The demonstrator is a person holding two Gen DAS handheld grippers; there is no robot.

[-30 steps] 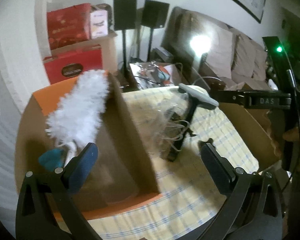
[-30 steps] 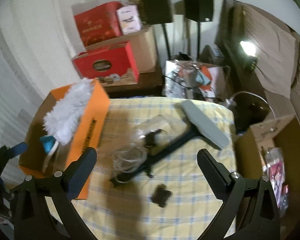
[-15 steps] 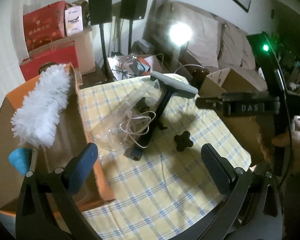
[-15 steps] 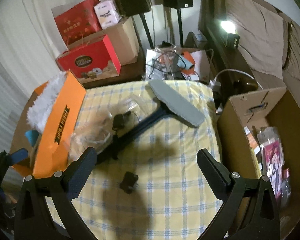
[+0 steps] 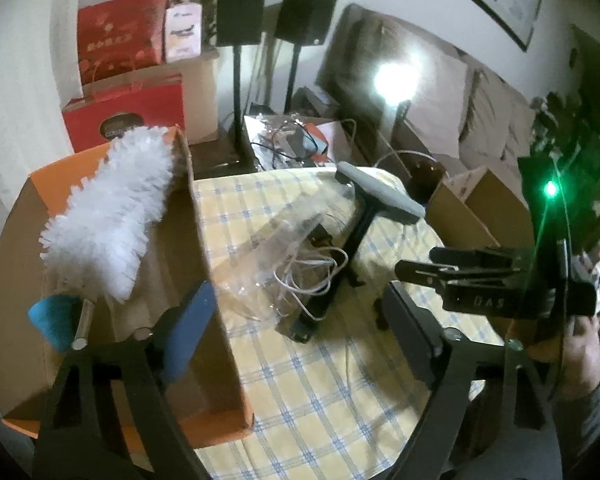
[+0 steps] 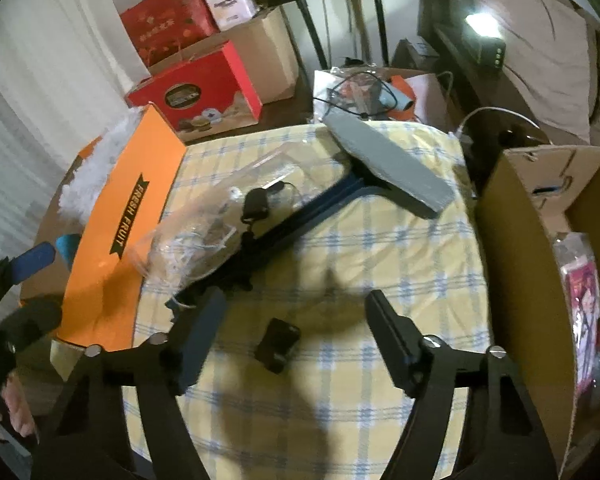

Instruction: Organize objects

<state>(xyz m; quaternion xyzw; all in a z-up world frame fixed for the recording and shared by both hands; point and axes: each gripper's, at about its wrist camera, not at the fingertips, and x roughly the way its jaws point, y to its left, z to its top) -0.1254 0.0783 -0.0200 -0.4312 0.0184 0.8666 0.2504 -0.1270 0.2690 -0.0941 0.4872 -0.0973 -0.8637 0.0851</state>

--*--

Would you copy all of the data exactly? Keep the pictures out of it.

▶ **Answer to the exercise**:
The demonstrator is a person holding two Gen DAS handheld grippers; there is no robot.

[-30 steps] 
[-30 steps] 
[-15 steps] 
[-15 steps] 
[+0 steps] 
[+0 steps] 

Instruction: Organize objects

<state>(xyz m; quaternion xyzw; all in a z-up world frame fixed for the recording and shared by both hands; point and axes: each gripper's, at about its wrist camera, not at the fingertips, and x roughly the way its jaws point, y to its left, z to its top) -0.1254 0.0783 -0.0200 -0.4312 0.0184 0.8666 0.2504 -0.1270 0.2690 -0.0941 0.4872 -0.0973 -0.8637 0.0851</state>

The answer to this exercise has been fully stated.